An exact copy of all the entries is needed, with no images in it.
---
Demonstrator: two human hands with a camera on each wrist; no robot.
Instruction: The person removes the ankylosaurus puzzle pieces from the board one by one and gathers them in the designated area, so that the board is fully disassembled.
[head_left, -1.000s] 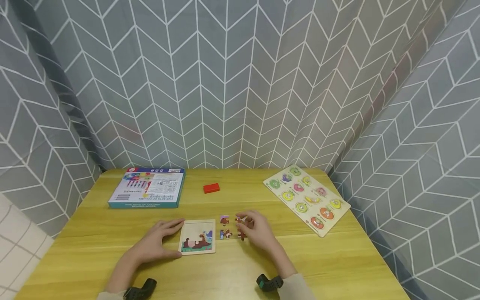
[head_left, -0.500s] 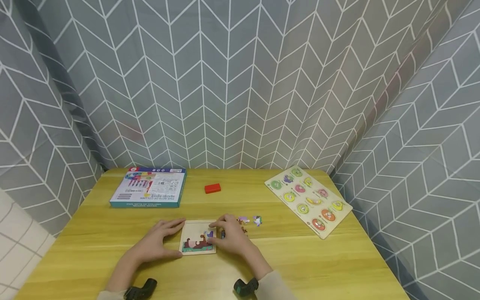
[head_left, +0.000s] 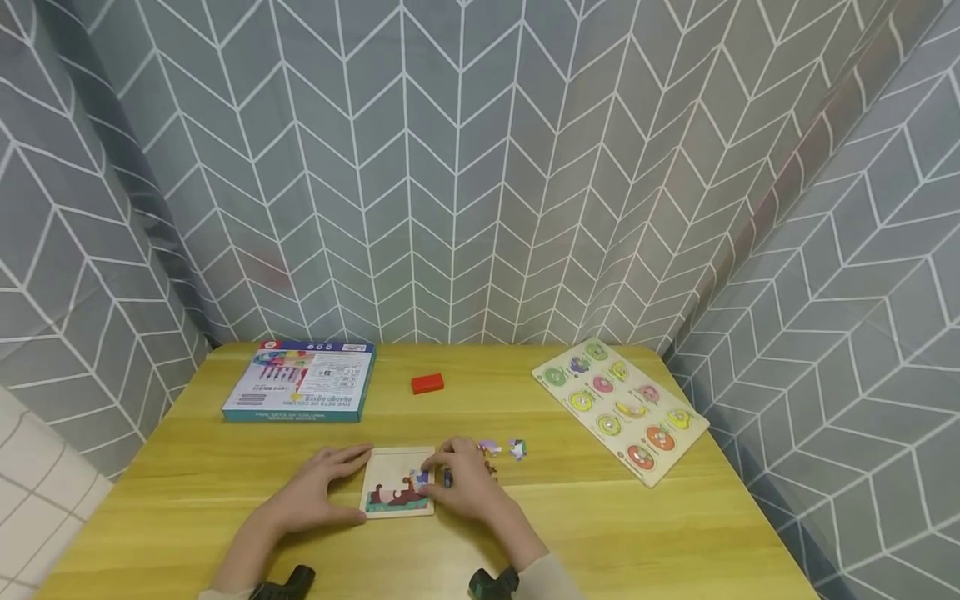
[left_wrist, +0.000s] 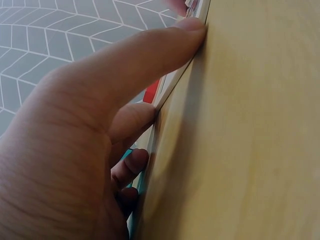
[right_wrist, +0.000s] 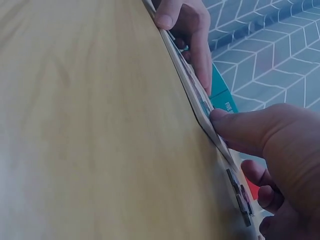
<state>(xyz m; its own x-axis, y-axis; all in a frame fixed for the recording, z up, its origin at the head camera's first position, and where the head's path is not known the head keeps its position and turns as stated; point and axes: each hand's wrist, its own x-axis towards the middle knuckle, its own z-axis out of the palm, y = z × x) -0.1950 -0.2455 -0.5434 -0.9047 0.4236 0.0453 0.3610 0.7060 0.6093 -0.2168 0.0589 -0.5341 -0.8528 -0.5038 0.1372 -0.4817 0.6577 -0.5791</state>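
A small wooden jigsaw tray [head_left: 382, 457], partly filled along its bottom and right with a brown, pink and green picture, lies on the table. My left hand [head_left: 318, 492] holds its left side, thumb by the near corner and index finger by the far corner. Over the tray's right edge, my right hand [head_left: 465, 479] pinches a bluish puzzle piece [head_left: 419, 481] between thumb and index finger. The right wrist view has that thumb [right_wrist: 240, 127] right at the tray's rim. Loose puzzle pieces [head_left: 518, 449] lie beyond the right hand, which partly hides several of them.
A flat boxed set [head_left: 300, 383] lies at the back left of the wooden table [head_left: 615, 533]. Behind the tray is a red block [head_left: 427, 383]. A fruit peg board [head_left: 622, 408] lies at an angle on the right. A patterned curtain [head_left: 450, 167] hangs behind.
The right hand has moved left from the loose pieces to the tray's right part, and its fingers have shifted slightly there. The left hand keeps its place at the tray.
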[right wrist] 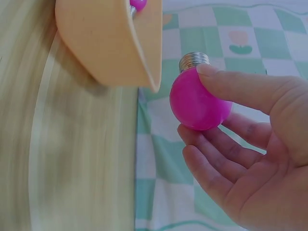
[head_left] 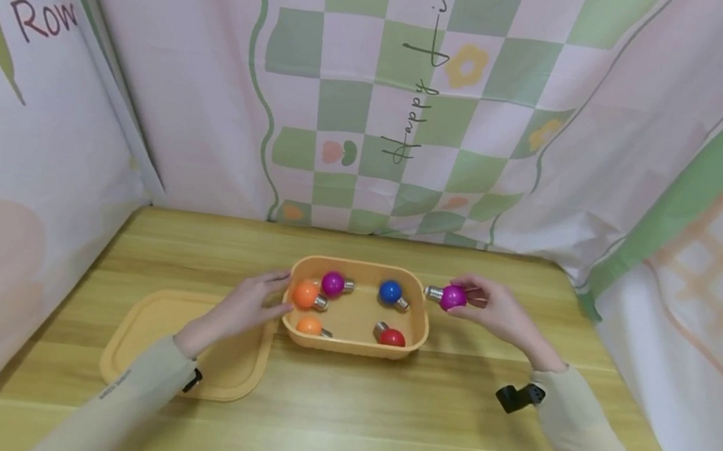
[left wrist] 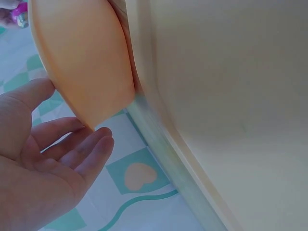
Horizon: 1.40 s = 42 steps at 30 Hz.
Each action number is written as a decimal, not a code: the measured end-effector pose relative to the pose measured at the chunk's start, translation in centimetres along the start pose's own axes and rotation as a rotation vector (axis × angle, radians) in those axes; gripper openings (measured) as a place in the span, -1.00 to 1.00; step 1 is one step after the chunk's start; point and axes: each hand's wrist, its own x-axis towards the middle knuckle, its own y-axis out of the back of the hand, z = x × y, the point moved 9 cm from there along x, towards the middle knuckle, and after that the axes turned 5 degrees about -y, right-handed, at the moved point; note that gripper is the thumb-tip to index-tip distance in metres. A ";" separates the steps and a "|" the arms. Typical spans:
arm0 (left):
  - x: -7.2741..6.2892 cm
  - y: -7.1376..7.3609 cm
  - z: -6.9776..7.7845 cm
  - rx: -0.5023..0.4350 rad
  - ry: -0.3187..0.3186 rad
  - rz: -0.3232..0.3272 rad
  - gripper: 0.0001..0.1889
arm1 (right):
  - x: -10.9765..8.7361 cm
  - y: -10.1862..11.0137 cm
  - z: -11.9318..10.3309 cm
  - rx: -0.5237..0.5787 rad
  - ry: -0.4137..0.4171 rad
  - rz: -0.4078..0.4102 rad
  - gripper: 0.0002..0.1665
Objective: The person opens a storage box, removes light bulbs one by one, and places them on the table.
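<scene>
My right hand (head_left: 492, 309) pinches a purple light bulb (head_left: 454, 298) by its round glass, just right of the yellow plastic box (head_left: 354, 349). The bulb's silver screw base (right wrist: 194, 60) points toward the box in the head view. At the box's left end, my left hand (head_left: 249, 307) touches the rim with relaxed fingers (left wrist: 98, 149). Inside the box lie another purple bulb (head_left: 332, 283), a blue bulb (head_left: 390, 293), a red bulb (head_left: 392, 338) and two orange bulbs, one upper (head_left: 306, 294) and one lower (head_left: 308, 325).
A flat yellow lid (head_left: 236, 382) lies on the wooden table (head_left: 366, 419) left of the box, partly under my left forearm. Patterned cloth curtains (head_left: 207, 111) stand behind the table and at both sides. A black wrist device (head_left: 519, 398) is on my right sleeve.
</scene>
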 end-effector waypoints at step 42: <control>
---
▶ Response to this task:
Demonstrator: two human hands with a camera on each wrist; no robot.
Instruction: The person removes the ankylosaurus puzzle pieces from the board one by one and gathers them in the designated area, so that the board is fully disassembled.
[head_left, -1.000s] 
[head_left, -0.500s] 
[head_left, +0.000s] 
[left_wrist, +0.000s] 
[right_wrist, +0.000s] 
<state>(xyz m; its own x-axis, y-axis; all in a frame fixed for the recording, z up, its origin at the head camera's first position, and where the head's path is not known the head keeps its position and turns as stated; point and axes: each hand's wrist, its own x-axis towards the middle knuckle, its own z-axis out of the palm, y = z × x) -0.1950 -0.2455 -0.5434 -0.9047 0.4236 0.0453 0.3610 0.7060 0.6093 -0.2168 0.0589 -0.5341 -0.8528 -0.5038 0.1372 -0.4817 0.6577 -0.5791</state>
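A small wooden jigsaw tray [head_left: 382, 457], partly filled along its bottom and right with a brown, pink and green picture, lies on the table. My left hand [head_left: 318, 492] holds its left side, thumb by the near corner and index finger by the far corner. Over the tray's right edge, my right hand [head_left: 465, 479] pinches a bluish puzzle piece [head_left: 419, 481] between thumb and index finger. The right wrist view has that thumb [right_wrist: 240, 127] right at the tray's rim. Loose puzzle pieces [head_left: 518, 449] lie beyond the right hand, which partly hides several of them.
A flat boxed set [head_left: 300, 383] lies at the back left of the wooden table [head_left: 615, 533]. Behind the tray is a red block [head_left: 427, 383]. A fruit peg board [head_left: 622, 408] lies at an angle on the right. A patterned curtain [head_left: 450, 167] hangs behind.
The right hand has moved left from the loose pieces to the tray's right part, and its fingers have shifted slightly there. The left hand keeps its place at the tray.
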[right wrist] 
[head_left] 
[left wrist] 
Horizon: 1.40 s = 42 steps at 30 Hz.
Each action number is written as a decimal, not a code: the measured end-effector pose relative to the pose measured at the chunk's start, translation in centimetres along the start pose's own axes and rotation as a rotation vector (axis × angle, radians) in those axes; gripper openings (measured) as a place in the span, -1.00 to 1.00; step 1 is one step after the chunk's start; point and axes: each hand's wrist, its own x-axis towards the middle knuckle, its own y-axis out of the back of the hand, z = x × y, the point moved 9 cm from there along x, towards the middle knuckle, and after that the axes turned 5 degrees about -y, right-handed, at the moved point; note that gripper is the thumb-tip to index-tip distance in metres. A ";" separates the steps and a "|" the arms. Typical spans:
arm0 (left):
  - x: -7.2741..6.2892 cm
  - y: -7.1376..7.3609 cm
  - z: -6.9776..7.7845 cm
  - rx: -0.5023..0.4350 rad
  - ry: -0.3187..0.3186 rad
  - rz: -0.3232..0.3272 rad
  - gripper: 0.0001..0.1889
arm1 (right):
  - x: -10.9765..8.7361 cm
  - y: -10.1862..11.0137 cm
  - z: -11.9318..10.3309 cm
  - rx: -0.5237..0.5787 rad
  - ry: -0.4137..0.4171 rad
  - rz: -0.4078..0.4102 rad
  - gripper: 0.0002..0.1665
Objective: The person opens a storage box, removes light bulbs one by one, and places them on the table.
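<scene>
My right hand (head_left: 492, 309) pinches a purple light bulb (head_left: 454, 298) by its round glass, just right of the yellow plastic box (head_left: 354, 349). The bulb's silver screw base (right wrist: 194, 60) points toward the box in the head view. At the box's left end, my left hand (head_left: 249, 307) touches the rim with relaxed fingers (left wrist: 98, 149). Inside the box lie another purple bulb (head_left: 332, 283), a blue bulb (head_left: 390, 293), a red bulb (head_left: 392, 338) and two orange bulbs, one upper (head_left: 306, 294) and one lower (head_left: 308, 325).
A flat yellow lid (head_left: 236, 382) lies on the wooden table (head_left: 366, 419) left of the box, partly under my left forearm. Patterned cloth curtains (head_left: 207, 111) stand behind the table and at both sides. A black wrist device (head_left: 519, 398) is on my right sleeve.
</scene>
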 end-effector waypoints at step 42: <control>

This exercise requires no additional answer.